Das Produkt „enthält 99,99% Gamma-Butyrolacton (GBL)“ wirbt eine niederländische Firma im Internet. Offiziell wird hier ein Reinigungsmittel verkauft, aber Drogenkonsumenten wissen anhand des hohen GBL-Anteils, worum es hier geht. Für 55 Euro ist ein Liter dieser Form des „Liquid Ecstasy“ erhältlich, eine berauschende Wirkung tritt bereits ab 0,5 Milliliter ein.
„Liquid Ecstasy“ hat mit Ecstasy-Tabletten nichts zu tun, sondern wird nur aus marketingtechnischen Gründen so genannt. Die Hersteller hofften so, Konsumenten zum Umstieg zu bewegen.

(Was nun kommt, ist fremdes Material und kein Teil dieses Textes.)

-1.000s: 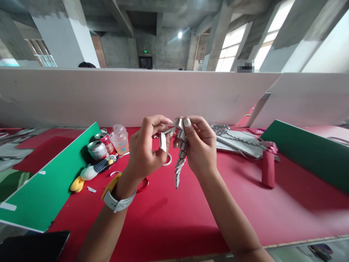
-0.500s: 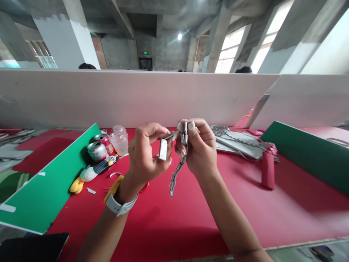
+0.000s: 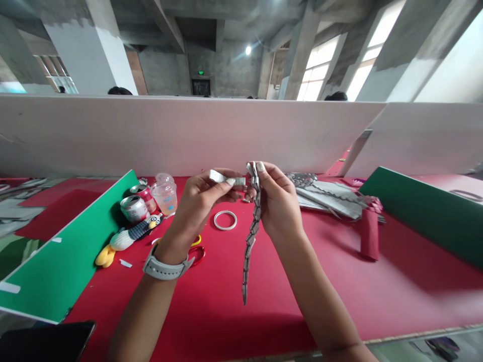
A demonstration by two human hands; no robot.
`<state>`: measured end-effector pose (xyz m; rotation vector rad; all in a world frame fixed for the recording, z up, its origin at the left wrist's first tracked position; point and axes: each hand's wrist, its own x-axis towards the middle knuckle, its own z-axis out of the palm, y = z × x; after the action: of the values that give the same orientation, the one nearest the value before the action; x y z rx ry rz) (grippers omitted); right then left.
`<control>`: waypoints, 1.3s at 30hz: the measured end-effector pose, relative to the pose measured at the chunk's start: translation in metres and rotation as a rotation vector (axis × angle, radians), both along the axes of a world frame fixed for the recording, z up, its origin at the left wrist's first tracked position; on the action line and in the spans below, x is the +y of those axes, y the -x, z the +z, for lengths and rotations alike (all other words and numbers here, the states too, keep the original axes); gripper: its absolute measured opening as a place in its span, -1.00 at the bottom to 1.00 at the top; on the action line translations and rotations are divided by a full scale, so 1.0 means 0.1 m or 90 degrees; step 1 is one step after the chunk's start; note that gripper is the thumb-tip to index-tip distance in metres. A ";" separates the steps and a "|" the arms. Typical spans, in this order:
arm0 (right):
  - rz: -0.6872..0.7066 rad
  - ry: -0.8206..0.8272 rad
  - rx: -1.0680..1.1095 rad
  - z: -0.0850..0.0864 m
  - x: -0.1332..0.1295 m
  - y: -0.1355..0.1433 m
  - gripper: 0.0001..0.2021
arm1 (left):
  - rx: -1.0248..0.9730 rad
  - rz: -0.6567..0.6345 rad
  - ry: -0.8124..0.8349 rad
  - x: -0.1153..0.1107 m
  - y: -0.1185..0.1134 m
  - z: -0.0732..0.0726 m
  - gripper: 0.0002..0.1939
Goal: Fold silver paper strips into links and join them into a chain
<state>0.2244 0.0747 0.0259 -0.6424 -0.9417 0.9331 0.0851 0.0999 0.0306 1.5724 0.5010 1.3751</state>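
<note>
My left hand (image 3: 206, 193) pinches a folded strip of printed paper (image 3: 234, 181), its fingers closed just left of my right hand. My right hand (image 3: 279, 198) grips the top of a grey-white chain of folded links (image 3: 252, 229), which hangs down over the red table. The strip's right end is close to the chain's top; whether they touch I cannot tell. Below my left hand a white ring (image 3: 225, 220) lies on the red table (image 3: 226, 311). Red scissor handles (image 3: 197, 255) and a yellow piece (image 3: 196, 241) show beside my left wrist.
Two cans (image 3: 135, 209), a plastic cup (image 3: 165, 193) and a plush bird (image 3: 128, 239) stand or lie by the left green divider (image 3: 71, 256). Folded papers (image 3: 328, 197) and a red wrapped cylinder (image 3: 370, 234) are at the right. A dark device (image 3: 45, 342) is at lower left.
My left hand has turned over, swinging the paper strip to nearly level. The chain hangs lower and straighter from my right hand. The white ring has come into full view.
</note>
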 end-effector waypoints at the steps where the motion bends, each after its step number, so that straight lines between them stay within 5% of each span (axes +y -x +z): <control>1: 0.004 0.008 0.010 0.00 0.01 -0.01 -0.84 | -0.022 -0.030 0.050 0.02 0.00 0.00 -0.88; 8: 0.024 0.050 0.017 0.00 0.02 -0.02 -0.79 | -0.048 -0.045 0.135 0.12 0.00 -0.06 -0.74; 15: 0.002 0.034 -0.018 0.02 -0.01 -0.01 -0.83 | -0.004 0.025 0.011 0.14 -0.06 -0.08 -0.55; 20: -0.007 0.016 -0.008 0.00 0.01 -0.01 -0.84 | 0.091 0.013 -0.022 0.07 -0.07 -0.06 -0.75; 24: -0.016 0.013 0.005 -0.01 0.04 -0.02 -0.82 | 0.068 0.037 -0.043 0.05 -0.11 -0.08 -0.58; 39: 0.056 0.035 -0.008 0.07 0.01 -0.02 -0.72 | 0.029 0.095 -0.067 0.10 -0.06 -0.06 -0.78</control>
<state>0.2265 0.0761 0.0326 -0.6582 -0.9637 1.0379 0.0907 0.1098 0.0245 1.6819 0.5932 1.5017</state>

Vor allem drei Wirkstoffe fallen darunter, das GHB, das GBL und BDO. Nur GHB fällt unter das Suchtmittelgesetz und ist verboten wie andere Rauschgifte. Zwar ist in Österreich der Handel mit GBL zur Berauschung nach dem Psychotropen-Gesetz verboten, aber als Felgenreiniger zum Beispiel lässt es sich nicht komplett verbieten. BDO wird in der Industrie als Weichmacher verwendet, deshalb stellt sich hier das gleiche Problem wie bei GBL. Sie werden deshalb als „Legal Highs“ bezeichnet.